The first batch of twttr-testing features, launched this Wednesday, makes long conversations more reader-friendly by incorporating a different color-coding system and nested replies. Also, as has become common on the internet, design elements are more rounded, and reply tweets resemble chat bubbles, in contrast to the straight line that currently shoots down a feed to direct users toward the next tweet in a conversation. Twitter (er, twttr?) may also choose to hide some response tweets in order to highlight only the relevant parts of the conversation.

The most notable update in this test changes the immediate visibility of Twitter engagement. In the prototype, faves, replies, and retweets are hidden; users have to click on a tweet to pull up options to interact with it. In effect, this new feature would prevent users from mindlessly scrolling and tapping through Twitter. (Which perhaps is not such a great loss.) But more importantly, this would mean that “the ratio” would not immediately appear when viewing a tweet in your feed.

The ratio, as it’s become known in recent years, is how the Twitterverse judges a tweet. Back in March 2017, a user pointed to a much-derided tweet from then-representative Jason Chaffetz, who as former chairman of the House Committee on Oversight and Reform had declined to investigate President Donald Trump’s alleged conflicts of interest. Chaffetz’s tweet garnered 108 likes, 23 retweets … and 701 replies. The disproportionate number of replies over likes and retweets immediately signaled public opinion to the tweet. Or as @85mf, the user who originally pointed this out, put it: “That is the ratio of someone who fuuuuucked up.”

Soon, there were Twitter accounts dedicated to identifying and surfacing tweets with bad ratios—and “ratioed” itself became recognized by many as a verb. (Merriam-Webster featured “ratioed” in its “Words We’re Watching” column.) Deadspin’s David Roth found he could line up the ratio with baseball stats, and political data science organization Data for Progress made a ratio tracker for senators’ tweets. Everyone has fun with the ratio, with the obvious exception of those being ratioed.
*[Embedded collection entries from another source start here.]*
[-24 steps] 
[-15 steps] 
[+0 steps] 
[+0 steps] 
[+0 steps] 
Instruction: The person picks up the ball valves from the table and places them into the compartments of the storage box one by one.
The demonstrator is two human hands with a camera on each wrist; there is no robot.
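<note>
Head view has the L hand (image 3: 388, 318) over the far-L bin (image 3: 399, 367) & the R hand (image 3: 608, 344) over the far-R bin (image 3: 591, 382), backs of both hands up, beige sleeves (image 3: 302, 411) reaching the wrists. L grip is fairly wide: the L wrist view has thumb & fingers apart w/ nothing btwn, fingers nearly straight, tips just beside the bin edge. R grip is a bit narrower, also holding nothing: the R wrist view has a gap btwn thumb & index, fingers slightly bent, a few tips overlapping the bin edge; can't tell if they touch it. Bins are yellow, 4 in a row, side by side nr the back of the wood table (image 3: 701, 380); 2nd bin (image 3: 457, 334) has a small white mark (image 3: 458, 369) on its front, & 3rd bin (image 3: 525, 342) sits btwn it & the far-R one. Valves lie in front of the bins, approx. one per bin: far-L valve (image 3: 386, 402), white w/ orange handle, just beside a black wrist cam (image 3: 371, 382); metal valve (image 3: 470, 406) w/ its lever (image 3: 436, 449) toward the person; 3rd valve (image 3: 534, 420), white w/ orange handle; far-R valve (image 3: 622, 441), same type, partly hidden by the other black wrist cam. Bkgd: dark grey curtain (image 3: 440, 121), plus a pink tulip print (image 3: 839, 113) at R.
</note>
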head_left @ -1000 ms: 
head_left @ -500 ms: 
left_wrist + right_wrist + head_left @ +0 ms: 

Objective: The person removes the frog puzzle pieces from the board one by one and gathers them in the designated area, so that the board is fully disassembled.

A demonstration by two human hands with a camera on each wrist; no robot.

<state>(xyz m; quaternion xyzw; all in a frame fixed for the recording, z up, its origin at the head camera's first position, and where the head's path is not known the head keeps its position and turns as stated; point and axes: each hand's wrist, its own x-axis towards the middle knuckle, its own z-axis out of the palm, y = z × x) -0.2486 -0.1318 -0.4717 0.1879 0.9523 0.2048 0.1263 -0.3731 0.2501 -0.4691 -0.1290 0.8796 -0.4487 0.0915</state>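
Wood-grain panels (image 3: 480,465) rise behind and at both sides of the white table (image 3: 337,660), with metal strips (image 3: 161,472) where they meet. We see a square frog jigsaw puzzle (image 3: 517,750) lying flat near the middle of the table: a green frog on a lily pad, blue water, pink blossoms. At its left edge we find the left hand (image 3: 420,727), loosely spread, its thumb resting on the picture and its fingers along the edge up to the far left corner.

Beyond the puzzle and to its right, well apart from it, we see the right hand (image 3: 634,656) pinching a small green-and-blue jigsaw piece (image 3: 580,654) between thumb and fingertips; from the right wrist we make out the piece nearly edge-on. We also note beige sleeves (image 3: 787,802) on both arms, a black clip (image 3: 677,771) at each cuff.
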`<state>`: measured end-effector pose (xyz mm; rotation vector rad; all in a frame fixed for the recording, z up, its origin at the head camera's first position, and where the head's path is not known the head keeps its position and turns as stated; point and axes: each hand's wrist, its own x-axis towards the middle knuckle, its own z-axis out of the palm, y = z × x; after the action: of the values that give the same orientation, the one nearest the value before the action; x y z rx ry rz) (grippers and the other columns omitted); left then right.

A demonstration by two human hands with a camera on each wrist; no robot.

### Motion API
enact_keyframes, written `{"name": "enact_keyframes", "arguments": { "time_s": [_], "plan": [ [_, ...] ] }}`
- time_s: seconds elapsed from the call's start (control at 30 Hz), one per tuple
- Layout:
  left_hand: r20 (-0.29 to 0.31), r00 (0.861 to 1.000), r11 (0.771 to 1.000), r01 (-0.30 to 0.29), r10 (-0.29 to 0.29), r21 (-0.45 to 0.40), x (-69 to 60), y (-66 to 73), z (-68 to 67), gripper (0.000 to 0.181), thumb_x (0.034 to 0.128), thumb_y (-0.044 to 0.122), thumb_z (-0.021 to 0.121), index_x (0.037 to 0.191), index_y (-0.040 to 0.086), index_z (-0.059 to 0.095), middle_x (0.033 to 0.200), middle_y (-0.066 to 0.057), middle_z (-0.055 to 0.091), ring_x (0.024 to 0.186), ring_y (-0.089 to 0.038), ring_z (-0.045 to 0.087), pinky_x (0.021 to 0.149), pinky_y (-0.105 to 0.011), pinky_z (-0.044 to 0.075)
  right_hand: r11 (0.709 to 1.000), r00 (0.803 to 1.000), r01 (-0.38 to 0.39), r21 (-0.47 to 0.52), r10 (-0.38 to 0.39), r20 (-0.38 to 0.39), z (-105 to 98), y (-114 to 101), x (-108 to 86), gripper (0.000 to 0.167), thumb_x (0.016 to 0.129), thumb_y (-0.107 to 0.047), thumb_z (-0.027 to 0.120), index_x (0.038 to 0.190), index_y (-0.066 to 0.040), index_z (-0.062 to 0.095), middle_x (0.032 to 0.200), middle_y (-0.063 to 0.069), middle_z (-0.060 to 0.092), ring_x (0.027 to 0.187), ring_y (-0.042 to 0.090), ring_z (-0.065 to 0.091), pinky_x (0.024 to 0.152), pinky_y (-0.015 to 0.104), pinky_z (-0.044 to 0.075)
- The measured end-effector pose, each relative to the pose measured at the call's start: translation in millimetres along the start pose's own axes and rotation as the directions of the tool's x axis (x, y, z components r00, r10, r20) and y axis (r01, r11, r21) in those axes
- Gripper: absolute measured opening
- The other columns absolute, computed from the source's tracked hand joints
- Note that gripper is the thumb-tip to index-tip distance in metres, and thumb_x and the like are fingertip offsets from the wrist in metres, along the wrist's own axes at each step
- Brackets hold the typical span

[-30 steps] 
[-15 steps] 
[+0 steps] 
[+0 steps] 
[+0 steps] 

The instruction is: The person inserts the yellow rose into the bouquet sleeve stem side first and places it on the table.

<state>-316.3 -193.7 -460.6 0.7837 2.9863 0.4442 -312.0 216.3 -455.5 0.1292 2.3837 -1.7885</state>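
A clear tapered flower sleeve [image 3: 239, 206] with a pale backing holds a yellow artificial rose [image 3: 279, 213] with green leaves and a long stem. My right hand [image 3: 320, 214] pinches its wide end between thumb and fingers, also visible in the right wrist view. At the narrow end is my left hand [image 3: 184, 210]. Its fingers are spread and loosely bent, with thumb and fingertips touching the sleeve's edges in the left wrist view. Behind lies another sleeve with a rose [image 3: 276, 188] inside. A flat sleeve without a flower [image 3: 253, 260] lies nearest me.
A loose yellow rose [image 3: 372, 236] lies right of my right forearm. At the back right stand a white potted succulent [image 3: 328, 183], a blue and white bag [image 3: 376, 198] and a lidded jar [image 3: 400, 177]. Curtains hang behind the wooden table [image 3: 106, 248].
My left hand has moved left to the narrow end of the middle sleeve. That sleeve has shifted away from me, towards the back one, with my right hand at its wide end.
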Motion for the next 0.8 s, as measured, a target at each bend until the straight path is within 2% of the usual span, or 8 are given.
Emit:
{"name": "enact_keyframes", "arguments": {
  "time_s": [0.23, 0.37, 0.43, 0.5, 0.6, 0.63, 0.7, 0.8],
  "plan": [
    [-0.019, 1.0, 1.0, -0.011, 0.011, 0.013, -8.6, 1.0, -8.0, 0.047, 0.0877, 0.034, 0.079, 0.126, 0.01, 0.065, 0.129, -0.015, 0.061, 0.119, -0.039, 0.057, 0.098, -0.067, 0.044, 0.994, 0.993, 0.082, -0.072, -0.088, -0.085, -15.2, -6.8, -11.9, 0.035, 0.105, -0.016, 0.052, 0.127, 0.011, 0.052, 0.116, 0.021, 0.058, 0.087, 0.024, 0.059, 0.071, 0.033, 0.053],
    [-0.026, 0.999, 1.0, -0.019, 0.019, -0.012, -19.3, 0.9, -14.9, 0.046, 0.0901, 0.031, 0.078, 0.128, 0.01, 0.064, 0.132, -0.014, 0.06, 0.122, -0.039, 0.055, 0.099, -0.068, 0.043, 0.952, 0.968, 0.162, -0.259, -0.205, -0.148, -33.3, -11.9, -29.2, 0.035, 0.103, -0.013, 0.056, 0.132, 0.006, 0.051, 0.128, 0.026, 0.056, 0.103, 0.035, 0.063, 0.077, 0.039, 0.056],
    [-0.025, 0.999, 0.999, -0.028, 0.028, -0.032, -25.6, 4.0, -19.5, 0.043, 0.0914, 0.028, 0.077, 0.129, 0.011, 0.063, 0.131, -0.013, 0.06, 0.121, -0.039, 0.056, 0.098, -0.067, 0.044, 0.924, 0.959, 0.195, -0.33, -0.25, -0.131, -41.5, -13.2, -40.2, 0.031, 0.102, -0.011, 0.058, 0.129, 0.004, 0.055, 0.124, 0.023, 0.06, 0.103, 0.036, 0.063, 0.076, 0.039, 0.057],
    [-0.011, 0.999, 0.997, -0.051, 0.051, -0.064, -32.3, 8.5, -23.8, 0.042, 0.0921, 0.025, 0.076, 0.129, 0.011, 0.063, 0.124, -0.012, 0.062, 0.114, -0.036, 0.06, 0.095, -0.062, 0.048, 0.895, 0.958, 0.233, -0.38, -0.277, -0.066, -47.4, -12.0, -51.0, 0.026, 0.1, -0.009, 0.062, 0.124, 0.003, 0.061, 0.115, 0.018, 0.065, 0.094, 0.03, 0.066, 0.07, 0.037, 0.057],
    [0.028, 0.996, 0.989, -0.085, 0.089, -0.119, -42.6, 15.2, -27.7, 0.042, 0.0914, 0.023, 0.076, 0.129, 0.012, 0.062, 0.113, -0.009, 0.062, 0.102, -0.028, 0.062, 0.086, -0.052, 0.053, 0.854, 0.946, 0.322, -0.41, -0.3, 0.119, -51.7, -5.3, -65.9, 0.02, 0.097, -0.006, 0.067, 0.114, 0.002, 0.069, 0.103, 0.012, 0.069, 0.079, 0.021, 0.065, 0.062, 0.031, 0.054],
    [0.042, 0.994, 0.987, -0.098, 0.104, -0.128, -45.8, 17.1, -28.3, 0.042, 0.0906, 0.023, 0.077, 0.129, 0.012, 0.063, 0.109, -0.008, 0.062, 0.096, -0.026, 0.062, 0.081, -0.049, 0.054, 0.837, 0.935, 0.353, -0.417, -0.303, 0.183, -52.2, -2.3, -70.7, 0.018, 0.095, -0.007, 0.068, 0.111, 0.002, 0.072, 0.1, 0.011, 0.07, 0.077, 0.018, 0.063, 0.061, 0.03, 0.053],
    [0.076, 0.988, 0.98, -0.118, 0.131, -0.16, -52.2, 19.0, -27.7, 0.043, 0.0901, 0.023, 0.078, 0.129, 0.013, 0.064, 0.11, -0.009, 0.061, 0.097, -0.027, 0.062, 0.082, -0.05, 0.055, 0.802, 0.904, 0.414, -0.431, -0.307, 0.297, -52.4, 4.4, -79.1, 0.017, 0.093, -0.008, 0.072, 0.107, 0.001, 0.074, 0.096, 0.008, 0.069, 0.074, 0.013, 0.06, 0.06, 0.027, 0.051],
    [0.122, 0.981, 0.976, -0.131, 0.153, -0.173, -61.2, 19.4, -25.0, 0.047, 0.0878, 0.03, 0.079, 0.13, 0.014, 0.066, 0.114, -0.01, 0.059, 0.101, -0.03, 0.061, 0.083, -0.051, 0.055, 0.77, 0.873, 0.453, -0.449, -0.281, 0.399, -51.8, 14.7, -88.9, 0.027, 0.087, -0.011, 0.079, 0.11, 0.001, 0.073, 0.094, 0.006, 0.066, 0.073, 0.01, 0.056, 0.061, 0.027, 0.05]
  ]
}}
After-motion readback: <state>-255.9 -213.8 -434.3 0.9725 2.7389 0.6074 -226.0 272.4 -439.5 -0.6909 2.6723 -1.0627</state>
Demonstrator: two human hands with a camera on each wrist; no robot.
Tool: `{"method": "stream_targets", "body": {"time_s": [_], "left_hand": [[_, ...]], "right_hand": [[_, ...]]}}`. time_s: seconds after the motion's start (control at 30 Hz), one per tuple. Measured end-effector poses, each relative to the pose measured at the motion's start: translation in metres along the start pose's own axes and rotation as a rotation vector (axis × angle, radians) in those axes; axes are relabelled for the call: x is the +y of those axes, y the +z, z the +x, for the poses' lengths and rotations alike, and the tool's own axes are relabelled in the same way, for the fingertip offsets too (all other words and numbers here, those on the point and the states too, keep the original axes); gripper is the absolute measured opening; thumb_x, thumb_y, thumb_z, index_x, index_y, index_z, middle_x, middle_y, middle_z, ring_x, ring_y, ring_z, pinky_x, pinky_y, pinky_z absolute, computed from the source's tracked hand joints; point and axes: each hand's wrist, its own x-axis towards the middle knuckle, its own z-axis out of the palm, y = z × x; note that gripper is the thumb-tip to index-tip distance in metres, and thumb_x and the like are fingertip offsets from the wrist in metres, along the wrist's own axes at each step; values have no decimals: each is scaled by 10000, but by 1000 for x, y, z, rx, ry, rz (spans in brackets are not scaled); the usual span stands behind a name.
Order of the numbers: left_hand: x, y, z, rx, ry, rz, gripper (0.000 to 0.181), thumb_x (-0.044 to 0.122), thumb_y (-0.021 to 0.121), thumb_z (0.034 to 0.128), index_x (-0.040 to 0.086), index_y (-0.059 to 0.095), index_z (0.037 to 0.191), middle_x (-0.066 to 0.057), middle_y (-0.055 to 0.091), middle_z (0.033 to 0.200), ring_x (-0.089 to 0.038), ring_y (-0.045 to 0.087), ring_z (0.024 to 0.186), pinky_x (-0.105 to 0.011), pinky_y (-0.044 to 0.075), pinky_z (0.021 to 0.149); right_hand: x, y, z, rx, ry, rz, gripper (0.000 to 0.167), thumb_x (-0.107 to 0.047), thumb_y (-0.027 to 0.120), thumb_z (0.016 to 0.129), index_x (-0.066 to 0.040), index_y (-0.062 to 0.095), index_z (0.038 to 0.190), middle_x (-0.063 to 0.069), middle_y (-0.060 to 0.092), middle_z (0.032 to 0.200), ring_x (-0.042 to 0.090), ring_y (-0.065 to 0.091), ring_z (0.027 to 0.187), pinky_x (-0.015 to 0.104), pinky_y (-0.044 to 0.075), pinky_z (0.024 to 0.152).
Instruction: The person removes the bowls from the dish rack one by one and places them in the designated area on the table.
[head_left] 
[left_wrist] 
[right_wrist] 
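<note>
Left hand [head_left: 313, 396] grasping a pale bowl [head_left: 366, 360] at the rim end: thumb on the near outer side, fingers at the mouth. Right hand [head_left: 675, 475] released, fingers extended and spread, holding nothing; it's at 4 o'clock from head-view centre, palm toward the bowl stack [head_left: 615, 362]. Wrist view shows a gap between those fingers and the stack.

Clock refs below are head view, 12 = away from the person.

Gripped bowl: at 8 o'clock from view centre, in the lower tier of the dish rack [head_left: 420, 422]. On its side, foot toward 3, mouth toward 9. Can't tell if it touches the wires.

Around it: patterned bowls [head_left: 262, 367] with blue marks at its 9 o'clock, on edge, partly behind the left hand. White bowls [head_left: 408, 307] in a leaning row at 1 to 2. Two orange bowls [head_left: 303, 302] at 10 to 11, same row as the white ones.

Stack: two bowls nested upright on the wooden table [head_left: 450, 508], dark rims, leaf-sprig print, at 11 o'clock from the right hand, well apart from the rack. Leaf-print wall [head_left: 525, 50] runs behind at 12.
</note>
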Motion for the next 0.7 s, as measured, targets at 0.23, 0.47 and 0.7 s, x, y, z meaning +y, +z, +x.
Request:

That’s because the ratio is delightfully simple, a quick and quantifiable way to visualize victory—or, more often than not, celebrate someone’s absolute failure. Much of Twitter usage is predicated on schadenfreude, and the discovery of the ratio was an extension of this. The twttr prototype will obscure the ratio and could have the effect of minimizing the importance of tweet-related statistics. (Perhaps Twitter’s new direction has something to do with a recent conversation between Dorsey and Kanye West, in which the rapper complained that these numbers can have “an intense negative impact on our self-worth.”)

Of course, these changes aren’t final; the beta test is simply a look at what could happen—and even if the changes go through, the ratio isn’t being axed, it’s simply being hidden. But it makes sense that Twitter might want to take some attention away from stats that serve mostly to identify people who so spectacularly failed at using the platform that one glance at their tweet makes it immediately obvious how stupid, wrong, or cruel they’ve been. The ratio rejoices in negativity, and that sort of revelry is what Twitter is desperate to curtail.

But maybe they should get rid of the Nazis first.